Algo así le ocurre a Milton Luna, ministro de Educación. A sus 60 años, en esta temporada, no deja de evocar esa alegría que le causaba recibir caramelos y algún juguete, cuando tenía unos 8 años.
“Llegan a mi mente el colorido, algunos villancicos viejos e incluso el aroma a incienso”, relata. Y dice que él y su esposa, también educadora, buscaron que sus hijos tuvieran en estas fechas un entorno parecido al que vivieron ellos, agradable y lleno de esperanza. Hasta ahora, con ellos, que tienen 27 y 28 años, arman el árbol de Navidad, en familia.
Pero esos recuerdos navideños no solo se forman casa adentro. También dejan huellas experiencias profesionales. Ese es el caso de Lizbeth Villarreal, médica procuradora de la Unidad de Trasplantes del Hospital del IESS, Carlos Andrade Marín, en Quito.
La doctora no ha borrado de su memoria el 24 de diciembre del 2016. En esa Navidad presenció dos casos extremos: el dolor por la partida de un ser amado y la esperanza de vida que genera la posibilidad de concretar un trasplante de órganos, en esa fecha tan significativa. Por un lado acompañó a la familia de un hombre de 57 años, que sufrió una hemorragia cerebral y falleció. Y por otro, a los parientes de beneficiarios.
Tras ayudarlos a enfrentar el shock por la muerte de su padre y esposo, con sus colegas les explicaron que las máquinas permitían una respiración y latidos artificiales del corazón, que los órganos tenían vida, no su ser querido y les hablaron de la donación. Su padre había estado de acuerdo con el procedimiento.
Esa familia -rememora la médica Lizbeth- enfrentó el duelo en Navidad. Pero en medio de ese dolor le reconfortó saber que su padre se convertiría en un ángel para quienes recibieran un soplo de vida gracias a trasplantes de riñones, hígado y córneas.
Echeverría, terapista sistémica, anota que las fechas marcan porque tienen detrás una simbología y ritos como reunirse con seres queridos y compartir un bocado. Aunque no se las debe idealizar. En su consulta en Quito ha tratado a jóvenes que no soportan ni escuchar sobre esta temporada. Al conversar con uno descubrió que no lograba olvidar que en un 25 de diciembre su padre se emborrachó y terminó golpeando a su mamá.

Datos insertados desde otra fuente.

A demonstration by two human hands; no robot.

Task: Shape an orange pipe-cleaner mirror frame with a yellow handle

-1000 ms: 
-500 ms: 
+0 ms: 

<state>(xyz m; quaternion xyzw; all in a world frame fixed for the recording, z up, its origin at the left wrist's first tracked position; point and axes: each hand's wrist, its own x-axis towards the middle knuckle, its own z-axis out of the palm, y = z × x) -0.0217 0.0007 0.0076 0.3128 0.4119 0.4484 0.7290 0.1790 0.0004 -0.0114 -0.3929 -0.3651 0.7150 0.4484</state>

Cuando las experiencias desagradables o traumáticas hacen que una persona no pueda disfrutar de determinadas épocas del año hay que plantearse la opción de buscar terapia para superarlas. Una herida abierta se convierte en cicatriz y no deja seguir.

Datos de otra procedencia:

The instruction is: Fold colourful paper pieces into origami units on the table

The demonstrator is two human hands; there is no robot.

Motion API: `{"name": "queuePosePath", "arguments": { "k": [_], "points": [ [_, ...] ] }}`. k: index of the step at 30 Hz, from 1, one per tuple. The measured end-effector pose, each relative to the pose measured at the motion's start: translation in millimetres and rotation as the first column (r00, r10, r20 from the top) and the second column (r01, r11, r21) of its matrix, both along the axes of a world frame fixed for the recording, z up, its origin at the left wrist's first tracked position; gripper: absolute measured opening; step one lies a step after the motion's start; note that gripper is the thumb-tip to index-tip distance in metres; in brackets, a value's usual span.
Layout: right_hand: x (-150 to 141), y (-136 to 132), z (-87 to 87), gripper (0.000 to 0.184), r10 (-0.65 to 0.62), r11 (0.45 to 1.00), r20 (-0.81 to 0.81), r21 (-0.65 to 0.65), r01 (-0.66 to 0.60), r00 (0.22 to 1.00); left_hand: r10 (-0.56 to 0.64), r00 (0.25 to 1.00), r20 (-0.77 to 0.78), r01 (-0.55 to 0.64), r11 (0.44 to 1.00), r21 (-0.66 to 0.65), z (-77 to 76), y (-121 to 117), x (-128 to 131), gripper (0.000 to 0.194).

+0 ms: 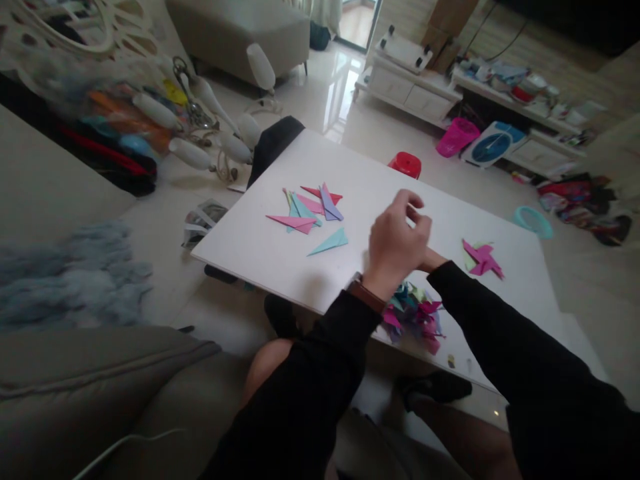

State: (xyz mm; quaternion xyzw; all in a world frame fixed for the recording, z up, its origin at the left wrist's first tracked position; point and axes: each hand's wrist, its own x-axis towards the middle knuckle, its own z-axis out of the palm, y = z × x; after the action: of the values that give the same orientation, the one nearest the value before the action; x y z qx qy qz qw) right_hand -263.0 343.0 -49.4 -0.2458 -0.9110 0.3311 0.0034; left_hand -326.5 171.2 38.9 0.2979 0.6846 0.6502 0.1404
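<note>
Above the middle of the white table [365,180], my left hand [397,243] is closed, its fingers curled in; whatever they grip cannot be made out. My right hand [431,260] lies behind it, with only the wrist side showing and its fingers hidden. To the left is a loose group of folded paper pieces [305,212] in pink, red, blue and purple. A light teal folded piece [330,242] lies apart, nearer my left hand. Pink folded paper [483,259] overlaps yellow-green paper at the right. Below my wrists, a heap of colourful folded paper [425,320] sits near the table edge.
A red stool [406,164] stands beyond the table's far edge. White lamp arms [230,143] are on the floor at the left. A grey sofa [100,400] is at lower left. Farther off are a pink bin [456,137] and white cabinets [410,90].
</note>
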Motion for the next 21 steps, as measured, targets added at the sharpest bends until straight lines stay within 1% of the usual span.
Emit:
{"name": "queuePosePath", "arguments": {
  "k": [1, 2, 3, 4, 5, 6, 7, 8, 9, 10, 11, 12, 13, 14, 16, 18, 20, 21],
  "points": [
    [30, 8, 8.0, 0.024, -0.015, 1.0, 0.018, 0.026, 0.015, 1.0, -0.002, 1.0, -0.016, 0.001, 0.997, -0.078, -4.4, -3, -9, 0.023],
    [61, 16, 14.6, 0.025, -0.04, 0.996, 0.05, 0.079, 0.036, 0.998, -0.039, 0.999, -0.036, 0.032, 0.983, -0.182, -10.2, -7, -15, 0.022],
    [94, 22, 19.0, 0.028, -0.1, 0.988, 0.087, 0.129, 0.089, 0.991, -0.119, 0.991, -0.054, 0.098, 0.949, -0.301, -17.1, -10, -20, 0.023],
    [127, 26, 20.6, 0.032, -0.2, 0.973, 0.116, 0.143, 0.183, 0.973, -0.226, 0.972, -0.058, 0.181, 0.887, -0.424, -24.5, -14, -21, 0.029],
    [160, 27, 19.3, 0.037, -0.32, 0.945, 0.149, 0.115, 0.305, 0.936, -0.351, 0.936, -0.032, 0.278, 0.791, -0.545, -32.0, -17, -19, 0.041],
    [190, 25, 15.3, 0.042, -0.455, 0.89, 0.184, 0.06, 0.452, 0.871, -0.464, 0.885, 0.014, 0.359, 0.665, -0.654, -39.1, -21, -14, 0.059],
    [217, 19, 9.1, 0.049, -0.525, 0.834, 0.229, -0.052, 0.549, 0.82, -0.536, 0.841, 0.073, 0.403, 0.53, -0.747, -45.7, -23, -5, 0.077],
    [240, 11, 1.8, 0.053, -0.582, 0.755, 0.3, -0.145, 0.639, 0.756, -0.569, 0.812, 0.129, 0.415, 0.407, -0.814, -51.8, -25, 5, 0.094],
    [257, 1, -5.7, 0.056, -0.615, 0.684, 0.34, -0.219, 0.696, 0.711, -0.581, 0.795, 0.172, 0.413, 0.31, -0.856, -57.5, -27, 16, 0.107],
    [268, -10, -12.7, 0.059, -0.625, 0.614, 0.385, -0.294, 0.733, 0.679, -0.584, 0.786, 0.204, 0.407, 0.24, -0.881, -63.4, -27, 28, 0.117],
    [273, -22, -18.4, 0.061, -0.636, 0.559, 0.394, -0.359, 0.748, 0.664, -0.585, 0.779, 0.224, 0.401, 0.192, -0.896, -69.6, -27, 40, 0.124],
    [273, -32, -22.6, 0.061, -0.643, 0.518, 0.379, -0.424, 0.743, 0.665, -0.587, 0.776, 0.23, 0.394, 0.167, -0.904, -76.6, -26, 50, 0.127],
    [269, -42, -25.4, 0.061, -0.646, 0.487, 0.354, -0.49, 0.723, 0.676, -0.586, 0.779, 0.221, 0.381, 0.163, -0.91, -84.3, -24, 59, 0.129],
    [260, -50, -27.2, 0.059, -0.65, 0.458, 0.329, -0.549, 0.699, 0.685, -0.581, 0.792, 0.189, 0.357, 0.188, -0.915, -92.7, -22, 66, 0.128],
    [237, -62, -29.8, 0.056, -0.668, 0.395, 0.275, -0.656, 0.643, 0.691, -0.558, 0.824, 0.103, 0.31, 0.291, -0.905, -110.3, -17, 73, 0.121],
    [210, -68, -33.5, 0.054, -0.694, 0.347, 0.233, -0.72, 0.601, 0.681, -0.515, 0.854, 0.073, 0.304, 0.379, -0.874, -125.4, -12, 74, 0.109],
    [182, -70, -38.8, 0.052, -0.701, 0.317, 0.192, -0.779, 0.541, 0.687, -0.476, 0.876, 0.081, 0.312, 0.429, -0.848, -134.6, -8, 69, 0.097],
    [168, -71, -41.6, 0.051, -0.704, 0.31, 0.164, -0.805, 0.507, 0.691, -0.459, 0.884, 0.085, 0.314, 0.448, -0.837, -136.6, -7, 65, 0.089]
  ]
}}
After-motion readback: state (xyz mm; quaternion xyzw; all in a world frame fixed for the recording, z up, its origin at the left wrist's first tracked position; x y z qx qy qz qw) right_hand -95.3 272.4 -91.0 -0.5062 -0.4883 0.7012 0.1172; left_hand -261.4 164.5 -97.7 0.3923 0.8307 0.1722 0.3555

La médica Villarreal siente que la posibilidad de estar entre la vida y la muerte la ha hecho más humana. Mientras la mayoría celebra, come algo especial y comparte en familia, ella y más personal de hospitales como el Andrade Marín pasan navidades extremas que marcan sus existencias.
La maestra Marcelita aprovecha la fecha para preguntarles a sus alumnos ¿cómo sus padres consiguen los juguetes? Les dice que tener una familia para compartir algo es un privilegio. A los padres les pide darles tiempo a sus hijos, dejarles gratos recuerdos cada día y también en Navidad, como lo hacía su mamá Luz María.